Under terms of the contract, the 23-year-old left-hander will receive $850,000 in 2013, $3.5 million in 2014, $6.0 million in 2015, $9.15 million in 2016 and $12 million in 2017. The team holds options for 2018 at $12.5 million and for 2019 at $13.5 million. If either option is declined, Sale will receive a $1 million buyout.
The Sox have a history of staying away from long-term deals with starting pitchers, but with Rick Hahn now the new general manager, there has been a focus on pitching, especially young arms in the organization.
"Certainly a pitcher regardless of their mechanics there is a risk involved," Hahn said. "There is concern for potential breakdown, but we are confident in Chris' durability and are very optimistic about his future. What this came down to was bearing one of two risks: The risk of going year to year, which would lead to potential downside of him walking out the door in four years or the risk of a multi-year deal, which leads to the downside risk of potential injury and us being out a few bucks along the way. But what we feel is the more important reward of keeping him here long-term."
With good reason, considering Sale went 17-8 with a 3.05 ERA (65 earned runs in 192 innings pitched), and fanned 192, after spending his first year and a half in the big leagues as a reliever.

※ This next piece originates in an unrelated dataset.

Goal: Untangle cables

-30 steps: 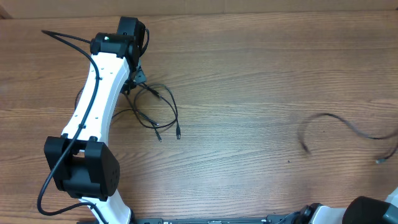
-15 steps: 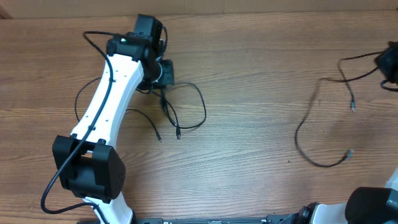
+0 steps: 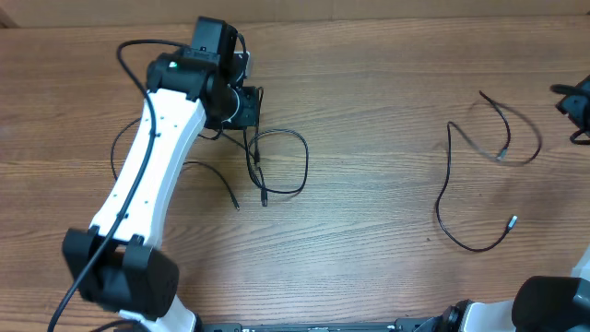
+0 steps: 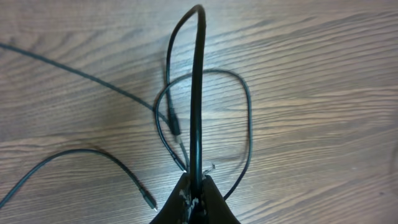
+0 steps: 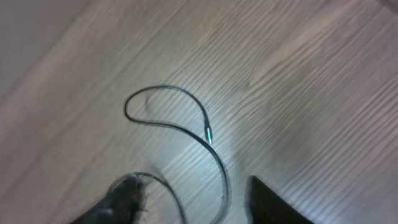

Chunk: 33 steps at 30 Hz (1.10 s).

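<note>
While my left gripper [image 4: 196,190] clamps the tangled cable [image 4: 198,93] by the far edge, right gripper [image 5: 189,186] gapes; I'd lift next.

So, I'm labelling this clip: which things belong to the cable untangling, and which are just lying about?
Job:
- tangle, pinched in the left gripper
- loose cable, lying free on the right
- right gripper, open above that cable

Lying about:
- only the table itself; no other items show
</note>
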### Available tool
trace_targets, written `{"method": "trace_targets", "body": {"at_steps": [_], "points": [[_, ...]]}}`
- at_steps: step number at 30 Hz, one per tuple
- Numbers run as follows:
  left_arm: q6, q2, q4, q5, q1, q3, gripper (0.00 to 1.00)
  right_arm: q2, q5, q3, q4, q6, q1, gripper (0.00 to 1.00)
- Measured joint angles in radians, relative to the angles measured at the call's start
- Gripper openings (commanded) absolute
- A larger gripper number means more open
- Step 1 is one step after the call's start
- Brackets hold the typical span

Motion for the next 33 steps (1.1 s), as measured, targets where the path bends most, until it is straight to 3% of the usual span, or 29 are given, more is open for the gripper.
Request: {"method": "trace_targets", "body": {"at_steps": [7, 12, 17, 23, 33], "points": [[0.016, -0.048, -0.020, 0.011, 0.000, 0.000, 0.04, 0.001, -0.183, -0.002, -0.166, -0.085, 0.032, 0.79], [0.018, -0.048, -0.031, 0.013, 0.000, 0.000, 0.04, 0.001, -0.234, -0.070, -0.226, -0.116, 0.073, 0.81], [0.018, -0.048, -0.032, 0.013, 0.000, 0.000, 0.04, 0.003, -0.249, -0.217, -0.219, -0.127, 0.085, 0.82], [0.018, -0.048, -0.031, 0.013, 0.000, 0.000, 0.04, 0.005, -0.260, -0.413, -0.074, -0.134, 0.086, 0.82], [0.018, -0.048, -0.031, 0.013, 0.000, 0.000, 0.04, 0.005, -0.298, -0.565, 0.132, -0.138, 0.087, 0.61]]}}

His 192 strikeouts were the most by a Sox left-hander since Floyd Bannister fanned 198 in 1985, and his 17 victories were the most by a Sox lefty since Mark Buehrle won 19 in 2002. His reward for last season was being named an All-Star.

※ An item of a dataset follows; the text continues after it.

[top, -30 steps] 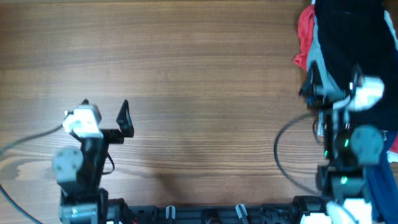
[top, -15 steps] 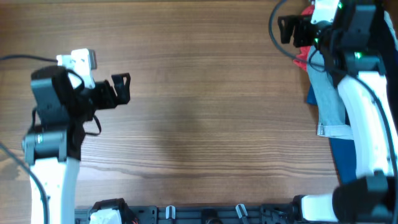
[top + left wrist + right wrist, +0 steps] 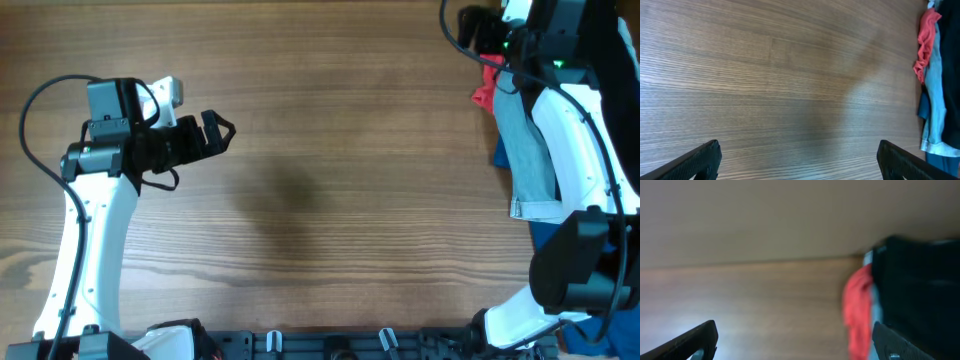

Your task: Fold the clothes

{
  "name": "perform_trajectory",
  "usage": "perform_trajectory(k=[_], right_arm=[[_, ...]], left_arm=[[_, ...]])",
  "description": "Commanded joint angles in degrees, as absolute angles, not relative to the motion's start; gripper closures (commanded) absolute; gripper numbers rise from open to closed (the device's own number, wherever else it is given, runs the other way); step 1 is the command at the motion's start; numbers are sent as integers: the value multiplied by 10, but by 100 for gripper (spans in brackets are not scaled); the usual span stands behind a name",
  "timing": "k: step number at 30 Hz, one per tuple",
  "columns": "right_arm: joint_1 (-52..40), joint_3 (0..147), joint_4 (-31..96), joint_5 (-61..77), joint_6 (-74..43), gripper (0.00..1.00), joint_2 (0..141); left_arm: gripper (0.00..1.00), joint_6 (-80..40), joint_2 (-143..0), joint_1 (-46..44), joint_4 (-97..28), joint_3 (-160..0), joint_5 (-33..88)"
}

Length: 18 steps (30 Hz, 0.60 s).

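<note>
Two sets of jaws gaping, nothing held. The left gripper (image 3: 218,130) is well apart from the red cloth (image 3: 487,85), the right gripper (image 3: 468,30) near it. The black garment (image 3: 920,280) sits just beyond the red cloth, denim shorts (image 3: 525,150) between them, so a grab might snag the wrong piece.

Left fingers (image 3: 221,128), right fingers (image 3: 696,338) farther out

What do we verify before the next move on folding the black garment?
1. Left end effector open and empty: ok.
2. Right end effector open and empty: ok.
3. Plain black soft-fabric garment in sight: ok, in the right wrist view.
4. Garment separate from crumpled red cloth and light-blue denim shorts: not ok, all bunched together.
5. Garment's edges and orientation: cannot tell.
6. Bare brown wooden table for folding: ok.
</note>
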<state>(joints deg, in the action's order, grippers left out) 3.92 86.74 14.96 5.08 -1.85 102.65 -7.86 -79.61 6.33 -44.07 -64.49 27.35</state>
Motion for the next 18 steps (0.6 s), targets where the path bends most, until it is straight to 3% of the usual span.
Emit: perform_trajectory(k=[1,11,18], right_arm=[[54,877,110,-44,-15,0,1095],[105,877,49,-38,-46,6,1225],[112,877,-20,-41,-76,20,1255]], left_arm=[[0,-84,-799,62,-435,-654,294],[0,-82,-799,41,-435,-654,293],[0,-82,-799,8,-422,-654,284]])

Sale didn't want the contract extension to be a distraction or take away from his focus, which was another characteristic that the team felt deserved reward.

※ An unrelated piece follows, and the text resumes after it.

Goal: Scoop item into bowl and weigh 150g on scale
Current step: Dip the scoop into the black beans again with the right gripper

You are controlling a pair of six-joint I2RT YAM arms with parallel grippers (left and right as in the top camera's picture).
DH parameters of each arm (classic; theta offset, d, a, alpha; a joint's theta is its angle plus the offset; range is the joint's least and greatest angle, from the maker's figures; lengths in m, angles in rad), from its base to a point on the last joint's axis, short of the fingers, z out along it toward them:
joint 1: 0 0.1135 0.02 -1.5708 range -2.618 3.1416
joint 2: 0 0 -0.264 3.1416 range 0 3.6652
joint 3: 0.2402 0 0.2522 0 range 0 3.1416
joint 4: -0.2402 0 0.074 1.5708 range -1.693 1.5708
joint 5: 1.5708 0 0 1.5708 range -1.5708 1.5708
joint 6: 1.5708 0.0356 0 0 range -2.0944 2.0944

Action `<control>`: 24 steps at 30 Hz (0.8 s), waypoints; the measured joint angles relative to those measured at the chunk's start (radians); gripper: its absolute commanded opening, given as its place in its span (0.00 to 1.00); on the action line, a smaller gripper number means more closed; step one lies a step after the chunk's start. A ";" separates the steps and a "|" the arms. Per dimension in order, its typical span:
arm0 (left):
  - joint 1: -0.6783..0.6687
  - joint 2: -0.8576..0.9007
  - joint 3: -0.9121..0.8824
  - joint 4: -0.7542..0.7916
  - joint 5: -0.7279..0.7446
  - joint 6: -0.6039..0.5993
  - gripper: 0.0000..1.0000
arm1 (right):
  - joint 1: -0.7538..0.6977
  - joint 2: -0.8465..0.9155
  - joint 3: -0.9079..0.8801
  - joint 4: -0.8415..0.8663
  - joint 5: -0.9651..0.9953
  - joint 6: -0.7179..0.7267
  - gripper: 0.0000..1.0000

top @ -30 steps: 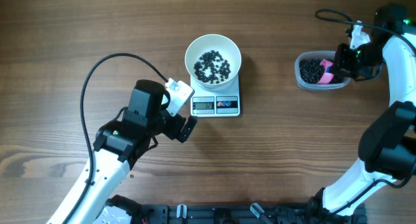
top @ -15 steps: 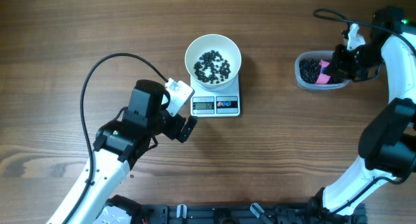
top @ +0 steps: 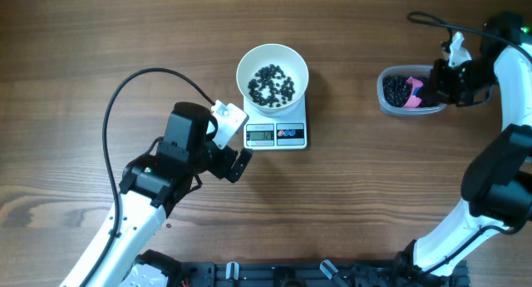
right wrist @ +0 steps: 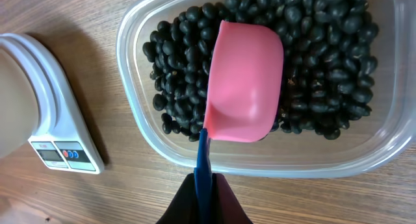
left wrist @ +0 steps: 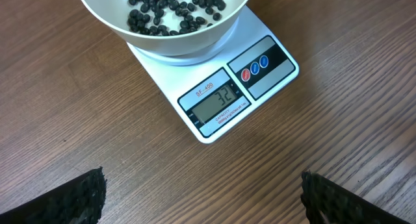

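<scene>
At the far-right tub (top: 384, 102): the pink scoop (right wrist: 246, 81) lay low over the black beans (right wrist: 318, 74), and no beans showed in its cup
Right gripper (right wrist: 205, 197): clamped tight on the scoop's blue handle (right wrist: 203, 156), hanging at the tub's right end
Left gripper (left wrist: 205, 208): jaws spread wide and holding nothing, parked just near of the scale with its camera on the readout
Scale (top: 277, 135): at mid-table, well apart from the tub, with its display (left wrist: 218, 99) showing 32
Bowl (top: 249, 58): seated on the scale's far part, with a thin scatter of beans across its bottom
What changed: only the right wrist had moved over the last second. It had drifted a little to the right, drawing the scoop back along the tub, so less pink showed from overhead
What stayed: the bowl, the scale, the beans in the bowl and the left arm were all exactly where they had been a second earlier
Meaning for the task: the stroke looked like a drag through the heap to load the scoop rather than a carry, so no new beans had reached the bowl
Progress: early, judging by the readout — far short of the target, and many more scoops were likely needed
Next need: dig the cup under the beans, lift it level, and carry it left to the bowl without spilling
</scene>
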 measured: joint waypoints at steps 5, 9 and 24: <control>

"My main focus is what we've got going on here," Sale said. "I've got one goal and that's playing baseball and doing everything I can to prepare myself for the season. That's what I do day in and day out and all that other stuff will figure itself out."
Since last season ended in disappointment, the Sox have spent most of their money on pitching. They signed Jake Peavy to a contract extension, keeping him from walking as a free agent, picked up the team option on Gavin Floyd, and now put a deal together for Sale that will keep him the face of the pitching staff for years to come.
"If you have a guy who is talented at what he does and the biggest component is that you just know by the person he is, he's going to come in and work hard and he wants it," team captain Paul Konerko said, "those two things exist (in Sale's case), and it's only a good deal for the team. There's always a risk of injury. That goes at any level."